他心想,若她生就于武学世家,说不准会是个锄强扶弱的侠女吧!
明明那身子骨如此纤细,根本就是手无缚鸡之力,却总是想拉人一把,见不得有人在她的面前受苦。
「好,若真如此,倒也好。」他淡声答道:「你们就帮着她吧!她想做什麽就让她去做,我心里也正想看看,刚好趁这个机会,让我瞧瞧夏侯家的表小姐究竟有几分真本事!」
第八章
深夜里,从夏侯容容所居住的「知风堂」里还亮着灯火,也同时传出了呻吟,那是略带着一点悲惨与痛苦的呜咽声。
夏侯容容没哭,她只是觉得难受,趴伏在床榻上,让婉菊在她的身上涂着膏药,「在背上多涂一些,好痛。

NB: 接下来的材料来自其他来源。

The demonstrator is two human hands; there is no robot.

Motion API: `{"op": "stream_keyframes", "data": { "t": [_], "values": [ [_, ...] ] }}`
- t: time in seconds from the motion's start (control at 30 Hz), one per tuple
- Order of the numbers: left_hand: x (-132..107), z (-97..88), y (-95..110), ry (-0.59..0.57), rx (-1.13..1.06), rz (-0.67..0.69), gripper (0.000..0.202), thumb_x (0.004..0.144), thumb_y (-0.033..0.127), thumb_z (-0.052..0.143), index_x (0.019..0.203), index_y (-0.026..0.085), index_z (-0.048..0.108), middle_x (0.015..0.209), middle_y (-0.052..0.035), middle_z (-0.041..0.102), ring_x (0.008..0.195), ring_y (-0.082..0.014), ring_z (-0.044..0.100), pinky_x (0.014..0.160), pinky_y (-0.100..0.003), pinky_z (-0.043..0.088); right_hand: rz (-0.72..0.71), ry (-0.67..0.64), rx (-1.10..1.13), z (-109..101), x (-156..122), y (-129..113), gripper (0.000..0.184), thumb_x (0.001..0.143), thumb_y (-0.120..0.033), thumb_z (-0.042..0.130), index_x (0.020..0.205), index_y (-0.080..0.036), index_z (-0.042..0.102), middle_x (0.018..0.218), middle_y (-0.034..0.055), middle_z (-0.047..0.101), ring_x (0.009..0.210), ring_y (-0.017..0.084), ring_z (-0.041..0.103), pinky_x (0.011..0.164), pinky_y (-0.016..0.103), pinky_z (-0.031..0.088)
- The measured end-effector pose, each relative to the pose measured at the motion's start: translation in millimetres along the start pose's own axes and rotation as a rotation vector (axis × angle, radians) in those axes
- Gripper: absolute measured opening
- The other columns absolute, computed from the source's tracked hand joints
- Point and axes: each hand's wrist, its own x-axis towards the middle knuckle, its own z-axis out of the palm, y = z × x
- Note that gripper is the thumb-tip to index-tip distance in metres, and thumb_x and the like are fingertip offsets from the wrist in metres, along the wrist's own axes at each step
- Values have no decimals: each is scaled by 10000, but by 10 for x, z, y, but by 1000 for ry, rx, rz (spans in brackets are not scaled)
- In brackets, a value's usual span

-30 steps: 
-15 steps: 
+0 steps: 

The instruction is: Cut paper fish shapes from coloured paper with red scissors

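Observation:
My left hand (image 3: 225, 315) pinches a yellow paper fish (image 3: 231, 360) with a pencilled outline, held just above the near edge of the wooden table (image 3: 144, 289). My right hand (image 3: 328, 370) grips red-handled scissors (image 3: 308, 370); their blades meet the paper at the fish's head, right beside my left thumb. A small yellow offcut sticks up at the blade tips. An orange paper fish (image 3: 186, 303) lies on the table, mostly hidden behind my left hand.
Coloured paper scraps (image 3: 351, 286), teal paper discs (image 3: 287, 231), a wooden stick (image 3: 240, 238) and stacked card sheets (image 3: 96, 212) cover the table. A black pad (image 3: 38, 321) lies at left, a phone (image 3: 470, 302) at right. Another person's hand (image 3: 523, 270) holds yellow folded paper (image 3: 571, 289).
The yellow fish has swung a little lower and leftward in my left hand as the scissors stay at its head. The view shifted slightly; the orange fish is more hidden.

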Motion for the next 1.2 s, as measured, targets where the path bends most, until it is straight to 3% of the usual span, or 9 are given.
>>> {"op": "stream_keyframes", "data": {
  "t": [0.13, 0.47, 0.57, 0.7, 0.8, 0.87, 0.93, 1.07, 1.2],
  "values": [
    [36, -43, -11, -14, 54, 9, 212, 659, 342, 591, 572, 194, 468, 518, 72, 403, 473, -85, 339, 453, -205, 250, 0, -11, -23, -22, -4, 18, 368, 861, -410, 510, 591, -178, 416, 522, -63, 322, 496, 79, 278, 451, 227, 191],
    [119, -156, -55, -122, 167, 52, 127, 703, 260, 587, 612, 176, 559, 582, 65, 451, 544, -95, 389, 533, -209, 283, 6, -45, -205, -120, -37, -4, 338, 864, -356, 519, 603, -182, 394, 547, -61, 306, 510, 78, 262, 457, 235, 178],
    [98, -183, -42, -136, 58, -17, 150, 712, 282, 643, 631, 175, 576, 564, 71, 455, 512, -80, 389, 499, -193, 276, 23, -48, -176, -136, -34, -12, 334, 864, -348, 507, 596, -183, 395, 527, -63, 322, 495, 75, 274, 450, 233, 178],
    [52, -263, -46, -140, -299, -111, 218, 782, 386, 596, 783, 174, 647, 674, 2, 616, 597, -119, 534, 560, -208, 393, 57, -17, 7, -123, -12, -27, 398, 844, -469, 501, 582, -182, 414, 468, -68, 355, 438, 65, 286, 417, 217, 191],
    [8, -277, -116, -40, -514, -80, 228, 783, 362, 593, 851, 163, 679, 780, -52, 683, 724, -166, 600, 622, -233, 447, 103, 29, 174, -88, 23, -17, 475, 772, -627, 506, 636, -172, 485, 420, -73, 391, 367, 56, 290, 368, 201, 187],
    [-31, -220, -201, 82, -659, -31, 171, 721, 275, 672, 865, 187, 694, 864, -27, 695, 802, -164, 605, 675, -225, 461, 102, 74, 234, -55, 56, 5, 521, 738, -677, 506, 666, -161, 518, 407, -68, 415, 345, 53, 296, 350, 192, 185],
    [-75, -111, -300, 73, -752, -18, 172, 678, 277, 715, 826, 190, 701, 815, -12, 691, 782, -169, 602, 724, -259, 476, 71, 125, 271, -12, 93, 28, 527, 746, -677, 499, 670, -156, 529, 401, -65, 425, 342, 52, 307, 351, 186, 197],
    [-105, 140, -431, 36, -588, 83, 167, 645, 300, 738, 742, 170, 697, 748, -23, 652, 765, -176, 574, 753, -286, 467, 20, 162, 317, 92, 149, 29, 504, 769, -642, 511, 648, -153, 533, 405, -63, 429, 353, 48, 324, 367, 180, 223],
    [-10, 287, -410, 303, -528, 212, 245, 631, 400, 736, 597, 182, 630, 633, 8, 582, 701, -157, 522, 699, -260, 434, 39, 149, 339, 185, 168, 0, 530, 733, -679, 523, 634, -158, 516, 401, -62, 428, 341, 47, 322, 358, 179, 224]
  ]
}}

」
「好好好,小姐,你的手肘红红的,疼吗?」婉菊把买来的膏药为主子涂上厚厚一层,看见她两只手肘已经快被自己捉破皮,红得只差没出血。
「你说呢?」夏侯容容回眸,没好气地瞪了她一眼,「抓了好痛,不抓又好痒,我现在全身都很难受,对了!腿,还有腿,也多涂一点。」
说完,她撩起裤管,指着小腿肚要婉菊帮忙涂药。
「小姐?!」婉菊看清楚状况,不由得惊声尖叫。
「婉菊,你小声一点啦!」夏侯容容捂住她的嘴,可不想让她大惊小怪,被乔允扬给发现她这一身惨状。
其实,浑身乾痒得难受也不是她自个儿愿意的,说起来也不算是示弱,但她就是不想在他的眼里显得可怜兮兮,被迫要接受他的帮助!
而且,说不定他根本就帮不上她的忙,何必被他白白给同情了?!
「可是小姐你的腿……也快被你抓破皮了!」婉菊又惊又怜,想她主子一身细皮嫩肉,如今却是除了脸蛋之外,其余的地方都有着红色的抓痕,简直就只能用「触目惊心」来形容。
「因为两条腿也都会痒啊!」说着,她又忍不住想伸手抓,最後是被婉菊眼明手快地逮住手腕,说什麽都不让她碰到自己已经脆弱不堪的肌肤。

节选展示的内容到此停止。